Most chef/owners probably made New Year’s resolutions like “Make my restaurant more profitable” or “Create a really killer new menu item.”
But not Randy Evans of Haven. “My goal for 2012 is to make veal the new pig for chefs,” he says.
Veal? I love veal, who doesn’t? But the ethical animal rights folks have made veal the face of animal cruelty. Poor little babies yanked from their mothers at birth, tied in stalls or crates and force-fed milk. Never seeing the light of day. How can anyone want to condone that? Veal is the second most non-PC food on the restaurant menu. (More about the first in a moment.)
There’s even a national organization urging you to boycott veal, which is just what several towns and cities in America have done. Even big box Costco banned buying veal from producers using the crate-and-chain method in 2010.
“I’ve been asking my sources to raise humane veal for a year and a half,” says Evans. “My dad worked on a dairy farm when he was young and he always said bulls were dinner. They would cull the bulls (who couldn’t produce milk for the dairy) and feed them until they were ready for slaughter. They weren’t harnessed in stalls. They were just raised naturally. And a calf is about 200 pounds, like a pig, and you can use all the parts of it just like a pig.”
Finally, Evans found someone willing to raise calves his way.
Meet Felix Florez of Black Hill Ranch.
“Black Hills’ veal is just really delicious,” says Ryan Pera of Revival Market. In fact, Black Hill veal is becoming so popular Florez expects he’ll need another ten acres by the end of this year.
“I’ve been in the restaurant business since I was 15,” Florez says. “I was a sommelier at 19.” He worked in some of the top restaurants in Houston and with some of the best chefs.
“And I would see all these chefs ordering meat from other states and countries,” he says. “And I thought ‘Why can’t we raise the best meats here in Texas?’”
He started with a couple of acres in Cypress, raising heritage hogs for restaurants. At first it was part-time, but he gave up working in restaurants in 2010 when the ranching really took off. Today he has ten acres in Katy and his own breed of pig, the Black Hill Swabian, designed specifically for chefs. So when Evans asked him about humanely raised veal, he took the challenge.

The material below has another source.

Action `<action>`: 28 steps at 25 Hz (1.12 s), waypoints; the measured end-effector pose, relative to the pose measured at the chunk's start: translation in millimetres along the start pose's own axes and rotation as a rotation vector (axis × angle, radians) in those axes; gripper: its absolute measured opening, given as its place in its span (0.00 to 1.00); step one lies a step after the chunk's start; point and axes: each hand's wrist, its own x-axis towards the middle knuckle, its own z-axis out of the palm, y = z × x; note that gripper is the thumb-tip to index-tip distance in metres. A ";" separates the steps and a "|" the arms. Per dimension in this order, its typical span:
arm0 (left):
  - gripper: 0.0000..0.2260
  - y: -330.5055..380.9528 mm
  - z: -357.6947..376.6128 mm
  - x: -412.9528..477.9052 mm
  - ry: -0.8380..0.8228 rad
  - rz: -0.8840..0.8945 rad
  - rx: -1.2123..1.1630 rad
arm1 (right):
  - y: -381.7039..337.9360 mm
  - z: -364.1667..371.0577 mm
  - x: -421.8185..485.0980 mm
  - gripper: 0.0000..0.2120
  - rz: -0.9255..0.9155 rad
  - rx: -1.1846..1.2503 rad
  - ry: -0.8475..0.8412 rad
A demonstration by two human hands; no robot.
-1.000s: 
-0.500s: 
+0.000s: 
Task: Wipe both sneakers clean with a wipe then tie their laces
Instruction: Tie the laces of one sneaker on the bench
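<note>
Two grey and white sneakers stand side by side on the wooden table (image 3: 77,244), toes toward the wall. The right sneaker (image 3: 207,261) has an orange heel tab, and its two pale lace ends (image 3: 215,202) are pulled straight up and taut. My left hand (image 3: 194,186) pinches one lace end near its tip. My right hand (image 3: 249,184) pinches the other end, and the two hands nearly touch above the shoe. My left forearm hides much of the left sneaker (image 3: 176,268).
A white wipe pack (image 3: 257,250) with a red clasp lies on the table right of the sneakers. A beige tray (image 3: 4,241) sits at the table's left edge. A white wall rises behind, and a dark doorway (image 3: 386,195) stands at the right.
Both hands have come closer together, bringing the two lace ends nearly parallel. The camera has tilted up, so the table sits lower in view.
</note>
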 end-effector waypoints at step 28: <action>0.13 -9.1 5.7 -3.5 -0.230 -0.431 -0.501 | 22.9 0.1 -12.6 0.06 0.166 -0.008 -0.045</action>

“My family has been in cattle ranching for generations,” Florez says. “So it wasn’t hard for me to do this. The calves get to nurse and walk around the pastures with their moms and then when they are about 2 1/2 to 3 months old we process them.”
“Black Hills’ veal is just really delicious,” says Ryan Pera of Revival Market where they buy whole calves from Florez and butcher them on site. In fact, Black Hill veal is becoming so popular Florez expects he’ll need another ten acres by the end of this year.

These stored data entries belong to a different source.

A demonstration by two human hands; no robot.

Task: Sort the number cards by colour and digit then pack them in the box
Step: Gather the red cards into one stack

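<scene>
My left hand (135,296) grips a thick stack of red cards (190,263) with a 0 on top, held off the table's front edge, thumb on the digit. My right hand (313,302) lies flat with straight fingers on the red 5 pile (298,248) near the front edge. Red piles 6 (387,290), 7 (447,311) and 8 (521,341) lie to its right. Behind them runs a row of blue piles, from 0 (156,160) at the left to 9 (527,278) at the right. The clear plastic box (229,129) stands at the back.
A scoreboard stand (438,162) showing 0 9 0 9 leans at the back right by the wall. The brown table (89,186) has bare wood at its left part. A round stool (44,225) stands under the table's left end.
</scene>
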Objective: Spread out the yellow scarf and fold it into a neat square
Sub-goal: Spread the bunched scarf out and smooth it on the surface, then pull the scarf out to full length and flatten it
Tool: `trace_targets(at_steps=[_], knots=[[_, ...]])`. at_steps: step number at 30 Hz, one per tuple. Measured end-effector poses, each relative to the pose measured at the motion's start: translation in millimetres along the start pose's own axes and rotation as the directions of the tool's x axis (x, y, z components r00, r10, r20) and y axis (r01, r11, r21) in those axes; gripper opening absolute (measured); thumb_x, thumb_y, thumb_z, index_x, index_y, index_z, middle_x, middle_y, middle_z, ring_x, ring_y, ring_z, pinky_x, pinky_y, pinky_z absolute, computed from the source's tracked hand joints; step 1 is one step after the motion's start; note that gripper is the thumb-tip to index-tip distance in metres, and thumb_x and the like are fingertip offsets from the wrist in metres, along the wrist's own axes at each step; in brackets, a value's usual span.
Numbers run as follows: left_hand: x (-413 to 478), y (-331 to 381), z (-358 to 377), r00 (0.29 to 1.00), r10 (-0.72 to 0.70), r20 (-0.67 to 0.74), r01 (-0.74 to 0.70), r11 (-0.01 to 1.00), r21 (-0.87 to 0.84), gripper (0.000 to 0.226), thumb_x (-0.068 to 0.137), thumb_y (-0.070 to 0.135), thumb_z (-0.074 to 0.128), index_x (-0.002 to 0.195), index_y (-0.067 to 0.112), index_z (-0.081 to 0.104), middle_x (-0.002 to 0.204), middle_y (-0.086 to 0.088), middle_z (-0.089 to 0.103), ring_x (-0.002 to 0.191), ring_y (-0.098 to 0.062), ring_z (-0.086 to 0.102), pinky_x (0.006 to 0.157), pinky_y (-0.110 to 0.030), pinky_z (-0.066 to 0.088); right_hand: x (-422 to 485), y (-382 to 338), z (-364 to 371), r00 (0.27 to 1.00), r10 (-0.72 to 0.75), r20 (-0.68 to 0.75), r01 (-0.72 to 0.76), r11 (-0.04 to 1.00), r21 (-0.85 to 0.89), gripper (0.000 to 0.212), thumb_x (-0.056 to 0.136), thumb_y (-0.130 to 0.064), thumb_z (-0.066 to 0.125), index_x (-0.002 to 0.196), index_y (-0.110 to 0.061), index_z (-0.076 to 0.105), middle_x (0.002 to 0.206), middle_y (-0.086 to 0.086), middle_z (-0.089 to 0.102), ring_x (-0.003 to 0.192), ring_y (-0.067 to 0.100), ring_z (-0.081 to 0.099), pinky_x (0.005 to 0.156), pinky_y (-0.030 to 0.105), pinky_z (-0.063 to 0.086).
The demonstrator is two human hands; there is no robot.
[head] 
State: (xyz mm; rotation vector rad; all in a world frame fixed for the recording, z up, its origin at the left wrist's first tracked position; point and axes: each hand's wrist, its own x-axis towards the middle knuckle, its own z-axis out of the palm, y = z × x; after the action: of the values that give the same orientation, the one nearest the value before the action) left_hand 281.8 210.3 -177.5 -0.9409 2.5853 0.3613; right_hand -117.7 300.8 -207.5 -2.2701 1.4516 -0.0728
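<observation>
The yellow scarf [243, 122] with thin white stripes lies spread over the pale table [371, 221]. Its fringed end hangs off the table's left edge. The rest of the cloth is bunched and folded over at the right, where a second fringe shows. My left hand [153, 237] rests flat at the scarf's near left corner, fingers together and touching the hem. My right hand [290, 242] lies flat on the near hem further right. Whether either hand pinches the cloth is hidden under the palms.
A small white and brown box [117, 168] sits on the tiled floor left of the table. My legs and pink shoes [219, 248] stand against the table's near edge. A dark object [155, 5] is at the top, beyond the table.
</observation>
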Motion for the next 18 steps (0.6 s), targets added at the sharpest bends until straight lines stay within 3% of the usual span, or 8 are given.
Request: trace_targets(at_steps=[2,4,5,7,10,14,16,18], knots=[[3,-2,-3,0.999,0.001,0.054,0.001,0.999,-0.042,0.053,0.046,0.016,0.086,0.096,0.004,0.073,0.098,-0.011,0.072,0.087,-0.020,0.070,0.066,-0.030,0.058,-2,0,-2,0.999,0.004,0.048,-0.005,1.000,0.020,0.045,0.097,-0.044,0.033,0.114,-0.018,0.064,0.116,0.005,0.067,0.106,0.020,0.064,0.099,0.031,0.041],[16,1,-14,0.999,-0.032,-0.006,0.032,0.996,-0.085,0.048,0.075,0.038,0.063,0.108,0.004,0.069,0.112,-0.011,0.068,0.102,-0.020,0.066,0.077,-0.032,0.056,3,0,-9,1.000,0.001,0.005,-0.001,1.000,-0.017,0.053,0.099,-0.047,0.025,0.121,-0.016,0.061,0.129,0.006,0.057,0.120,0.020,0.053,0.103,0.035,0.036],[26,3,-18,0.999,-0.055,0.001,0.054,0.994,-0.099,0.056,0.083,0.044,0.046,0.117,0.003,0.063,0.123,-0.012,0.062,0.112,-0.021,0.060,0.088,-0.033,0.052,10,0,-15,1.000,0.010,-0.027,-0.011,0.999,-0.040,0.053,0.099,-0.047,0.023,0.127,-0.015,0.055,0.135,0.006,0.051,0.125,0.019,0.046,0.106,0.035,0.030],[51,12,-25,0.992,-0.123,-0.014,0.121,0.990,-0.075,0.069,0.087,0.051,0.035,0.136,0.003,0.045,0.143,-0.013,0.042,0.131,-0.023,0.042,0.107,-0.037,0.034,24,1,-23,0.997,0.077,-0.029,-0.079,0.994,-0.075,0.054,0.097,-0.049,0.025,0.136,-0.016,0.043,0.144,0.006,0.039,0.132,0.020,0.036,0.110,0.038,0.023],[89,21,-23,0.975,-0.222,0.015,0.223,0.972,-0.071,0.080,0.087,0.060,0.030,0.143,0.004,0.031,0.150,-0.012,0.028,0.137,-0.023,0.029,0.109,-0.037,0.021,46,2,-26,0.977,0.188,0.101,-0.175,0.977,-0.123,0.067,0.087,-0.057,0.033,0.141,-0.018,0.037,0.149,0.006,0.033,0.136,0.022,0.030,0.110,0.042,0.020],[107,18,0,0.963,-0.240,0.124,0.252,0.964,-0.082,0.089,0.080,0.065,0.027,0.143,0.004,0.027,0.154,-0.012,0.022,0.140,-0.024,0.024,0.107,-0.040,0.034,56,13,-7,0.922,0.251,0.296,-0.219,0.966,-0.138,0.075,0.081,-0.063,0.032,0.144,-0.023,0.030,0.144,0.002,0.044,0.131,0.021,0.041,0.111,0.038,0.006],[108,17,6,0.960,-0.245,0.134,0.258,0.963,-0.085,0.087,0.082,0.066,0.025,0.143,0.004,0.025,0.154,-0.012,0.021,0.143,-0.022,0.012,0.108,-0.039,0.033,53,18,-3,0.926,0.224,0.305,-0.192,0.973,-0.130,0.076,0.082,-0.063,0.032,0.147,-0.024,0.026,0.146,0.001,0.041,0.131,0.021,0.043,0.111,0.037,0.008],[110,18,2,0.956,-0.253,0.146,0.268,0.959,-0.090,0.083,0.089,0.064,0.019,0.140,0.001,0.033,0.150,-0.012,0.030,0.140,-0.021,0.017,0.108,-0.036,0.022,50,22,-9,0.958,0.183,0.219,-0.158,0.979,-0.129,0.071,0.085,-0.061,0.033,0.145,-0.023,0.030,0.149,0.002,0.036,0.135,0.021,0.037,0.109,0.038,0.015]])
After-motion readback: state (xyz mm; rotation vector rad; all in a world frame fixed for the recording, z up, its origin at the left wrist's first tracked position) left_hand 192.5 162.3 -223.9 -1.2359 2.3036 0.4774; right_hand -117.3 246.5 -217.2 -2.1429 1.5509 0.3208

The eating of veal, the meat from baby beef, dates back to Roman times, where it was so popular Emperor Alexander Severus had to issue a decree forbidding it because the breeding stock was dwindling. In Europe veal has been wildly popular for ages. Can you say Wiener schnitzel? Or veal scaloppini?
But it wasn’t until the advent of factory farms that raising calves for veal took on a cruel twist. In order to mass-produce it, people started stuffing calves in crates and stalls, chaining them so they couldn’t move (to keep the muscles soft) and stuffing them.
But natural or ethical veal comes from calves raised the old-fashioned way. And frankly, it tastes just as good as the less humane veal.
Oh, and the most non-PC food on menus? That would have to be foie gras.
The force feeding of geese and ducks with feeding tubes (known as gavage) to produce the fatted livers to make foie gras has been such a hot-button issue over the past few years that some countries, cities and states (like California) have banned the sale of the end product. But, just like veal, that wasn’t always the case.
“Geese fly south in the winter because they run out of food,” chef Evans explains. “If they have free food, all they can eat, they’ll stay. So if Felix can have flocks of geese and ducks and just feed them all they can eat year round it would be much more humane and I could have serve guiltless foie gras.”
“Yeah, he’s been on me about that,” admits Florez. “I’ve never seen humane foie gras that comes close to the force fed in taste, but that doesn’t mean it can’t be done. I’m going to try.”
“No one’s figured out how to do that quite yet,” Pera says. All though some have come close.
Chef and food scholar Dan Barber talked about a small Spanish farmer who raised his geese naturally in a TEDx talk in 2008. Eduardo Sousa runs his family farm and adjacent restaurant and produces what Barber called the best foie gras he’d ever eaten. And he does it by feeding his flock all the nuts, berries and olives they can eat. The birds naturally gorge themselves gearing up for winter and migration, but with an endless supply of food they don’t actually have to fly south for the colder months.
Yes, it’s time consuming and more costly than force feeding, and obviously you can’t produce as much as you can with gavage, but it’s a whole lot nicer on the birds.